Electronic Customer Relationship Management (eCRM) – just what your digital strategy needs but what’s the opportunities and challenges?

To be successful in e-commerce it’s become essential for companies to rethink their business focus into becoming more customer-centric. Putting customers at the heart of your businesses strategy adds to differentiation in today’s highly competitive market, therefore, delivering more customer value is necessary if companies want to keep up (Wu & Hung, 2009).

Consumers are highly informed, powerful and smart, and their demand for interaction and better service is something companies have had to give into. So, the customer relationship management (CRM) strategy is a management concept implemented to help approach the matter. CRM creates customer value, ultimately increasing customer loyalty by building long-term relationships and structural bonds for consumers (Wu & Hung, 2009).

Companies who have failed to build long-term relationships and fulfil their customer’s needs have felt the backlash and it has been the failure of many dot-coms, following huge expenditure on customer acquisition (Chaffey & Ellis-Chadwick, 2012). As Reichheld & Schefter (2000) suggest, acquiring customers is 20-30% higher than traditional businesses – acquiring customers online are just plain expensive! So keeping the ones you already have engaged can save your company.

With the proliferation of the digital world, an eCRM strategy works alongside CRM. This article gives a good outline of the difference between the two. The goal of an eCRM system is to improve customer service, retain valuable customers and help provide analytical capabilities for an organisation (Fjermestad and Romano, 2003), this is done by using digital platforms to integrate customer databases with websites and generating a more personalised and targeted message (Chaffey & Ellis-Chadwick, 2012).

This video shows how McDonald’s in Germany had a vision to ‘create a more personal and innovative dining experience’ so they used data gained from a promotion to find out what their customers like and how they can analyse the data to predict what their customers would like to eat! Such invaluable data to have, especially when thinking of creating a new burger – now McDonalds has the info on what certain people prefer, in certain locations. Amazing!
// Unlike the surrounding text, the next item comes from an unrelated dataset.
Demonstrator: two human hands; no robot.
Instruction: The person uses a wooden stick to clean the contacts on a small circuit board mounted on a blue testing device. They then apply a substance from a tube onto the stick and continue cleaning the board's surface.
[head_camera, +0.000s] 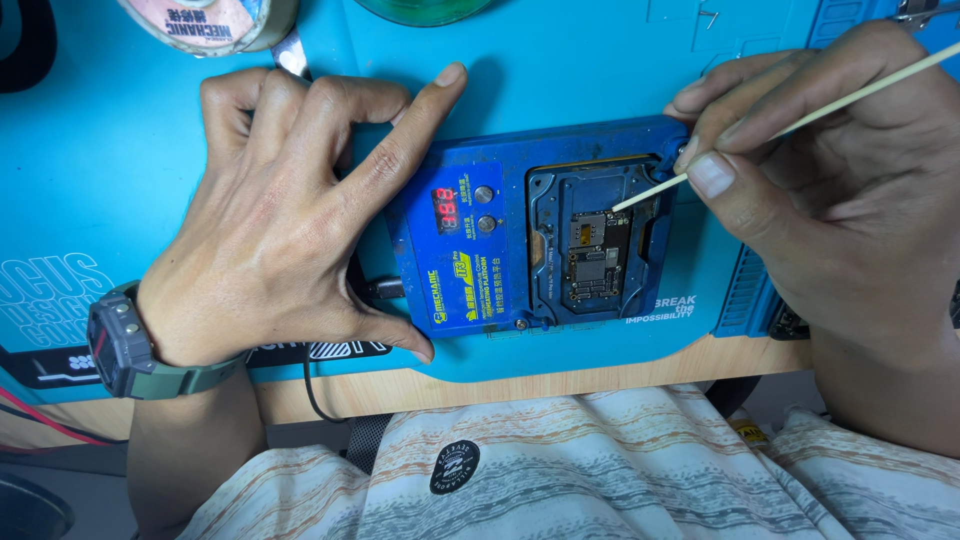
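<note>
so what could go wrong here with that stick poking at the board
The thin wooden stick in the right hand has its tip right at the edge of the small circuit board; a slip could scrape its tiny parts. The stick is slender and may snap under pressure. The left hand only braces the blue heating platform at its side, so the platform could shift on the blue mat.

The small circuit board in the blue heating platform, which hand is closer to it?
Right. The right hand sits just beside the circuit board, pointing a thin wooden stick at it; the left hand rests at the platform's far end.
</note>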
But there are some challenges of integrating eCRM technologies outlined by Kennedy (2006):

Customer Interaction & Relationships

The use of the eCRM system means that traditional physical customer proximity becomes substituted by digital proximity. Customers need reassurance when a purchase is about to be made, the absence of a real person there means consumers turn to other ways of getting this assurance e.g. virtual communities for their testimonials on the product. The overall ability to create intimacy with a customer makes building trust more difficult with the relationship element of eCRM as companies try to build a connection that’s more than purely transactional. Therefore, privacy policies in place help with this issue as it’s essential for customers to share the data they need from successful CRM.

Managing an online channel

As selling on the internet has become essential, companies have to make every possible effort to integrate online channels tightly with existing business processes and/or channels first. Companies can sometimes see the Web as a single channel and isolate from the other channels, which shouldn’t be the case, it should work together – a good framework to use for this is ‘Chaffey’s 6 channels’ http://www.smartinsights.com/reach/attachment/digital-marketing-channels/ showing how offline and online communications together (Chaffey & Ellis-Chadwick, 2012).

If eCRM is used in the right ways it can provide rich and accurate data for its consumers, this article which talks about big data being the backbone for eCRM with examples of how major retailers are using the system and how it’s worked for them.

References:

Azar, F.S., Safari, R., Ebrahimian, K. & Fahimi, G. (2013), “Electronic customer relationship management (eCRM) and its role in marketing”, Interdisciplinary Journal of Contemporary Research In Business,vol. 5, no. 1, pp. 986.

Chaffey, D. & Ellis-Chadwick, F. (2012), Digital marketing: strategy, implementation and practice, 5th edn, Pearson Education, Harlow.

Jerry Fjermestad Nicholas C. Romano Jr, (2003),”Electronic customer relationship management”, Business Process Management Journal, Vol. 9 Iss 5 pp. 572 – 591

Kennedy, A. (2006), “Electronic Customer Relationship Management (eCRM): Opportunities and Challenges in a Digital World”. Irish Marketing Review, vol. 18, no. 1/2, pp. 58.

Reichheld, F.F. and Schefter, P. (2000), E-loyalty: Your secret weapon on the web. Available at: https://hbr.org/2000/07/e-loyalty-your-secret-weapon-on-the-web (Accessed: 7 May 2016).

Wu, I. & Hung, C. (2009), “A strategy-based process for effectively determining system requirements in eCRM development”, Information and Software Technology, vol. 51, no. 9, pp. 1308-1318.